» **ACTIVITY**:
A word-for-word retyping of the listing is the goal.

········

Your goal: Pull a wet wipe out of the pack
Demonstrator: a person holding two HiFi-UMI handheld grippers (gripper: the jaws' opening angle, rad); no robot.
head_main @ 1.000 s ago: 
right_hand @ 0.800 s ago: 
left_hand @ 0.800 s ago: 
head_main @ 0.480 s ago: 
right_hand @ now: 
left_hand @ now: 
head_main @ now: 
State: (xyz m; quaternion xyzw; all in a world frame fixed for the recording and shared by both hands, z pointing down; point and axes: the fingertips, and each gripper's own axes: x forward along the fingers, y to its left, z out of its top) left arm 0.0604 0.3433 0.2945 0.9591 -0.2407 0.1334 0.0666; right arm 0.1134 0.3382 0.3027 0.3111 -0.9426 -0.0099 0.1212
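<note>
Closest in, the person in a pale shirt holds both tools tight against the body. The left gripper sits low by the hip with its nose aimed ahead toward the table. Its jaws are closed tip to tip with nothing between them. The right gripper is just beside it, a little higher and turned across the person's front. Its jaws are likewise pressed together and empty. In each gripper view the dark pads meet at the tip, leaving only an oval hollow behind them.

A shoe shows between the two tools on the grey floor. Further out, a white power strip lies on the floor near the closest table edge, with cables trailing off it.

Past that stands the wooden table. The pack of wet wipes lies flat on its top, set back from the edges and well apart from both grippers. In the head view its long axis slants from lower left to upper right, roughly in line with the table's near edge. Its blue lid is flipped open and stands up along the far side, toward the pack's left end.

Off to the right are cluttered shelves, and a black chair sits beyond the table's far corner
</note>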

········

» **SOLUTION**:
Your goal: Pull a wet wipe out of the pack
Demonstrator: a person holding two HiFi-UMI handheld grippers (gripper: the jaws' opening angle, rad); no robot.
head_main @ 1.000 s ago: 
right_hand @ 0.800 s ago: 
left_hand @ 0.800 s ago: 
head_main @ 0.480 s ago: 
right_hand @ now: 
left_hand @ now: 
head_main @ now: 
State: (xyz m; quaternion xyzw; all in a world frame fixed for the recording and shared by both hands, z pointing down; point and axes: the fingertips, and each gripper's own axes: x forward along the fingers, y to its left, z out of its top) left arm 0.0604 0.3433 0.2945 0.9591 -0.2407 0.1334 0.0666; right arm 0.1134 0.3382 0.3027 0.3111 -0.9426 -0.0099 0.1212
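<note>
Closest in, the person in a pale shirt holds both tools tight against the body. The left gripper sits low by the hip with its nose aimed ahead toward the table. Its jaws are closed tip to tip with nothing between them. The right gripper is just beside it, a little higher and turned across the person's front. Its jaws are likewise pressed together and empty. In each gripper view the dark pads meet at the tip, leaving only an oval hollow behind them.

A shoe shows between the two tools on the grey floor. Further out, a white power strip lies on the floor near the closest table edge, with cables trailing off it.

Past that stands the wooden table. The pack of wet wipes lies flat on its top, set back from the edges and well apart from both grippers. In the head view its long axis slants from lower left to upper right, roughly in line with the table's near edge. Its blue lid is flipped open and stands up along the far side, toward the pack's left end.

Off to the right are cluttered shelves, and a black chair sits beyond the table's far corner
</note>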

With that, the exercise is done.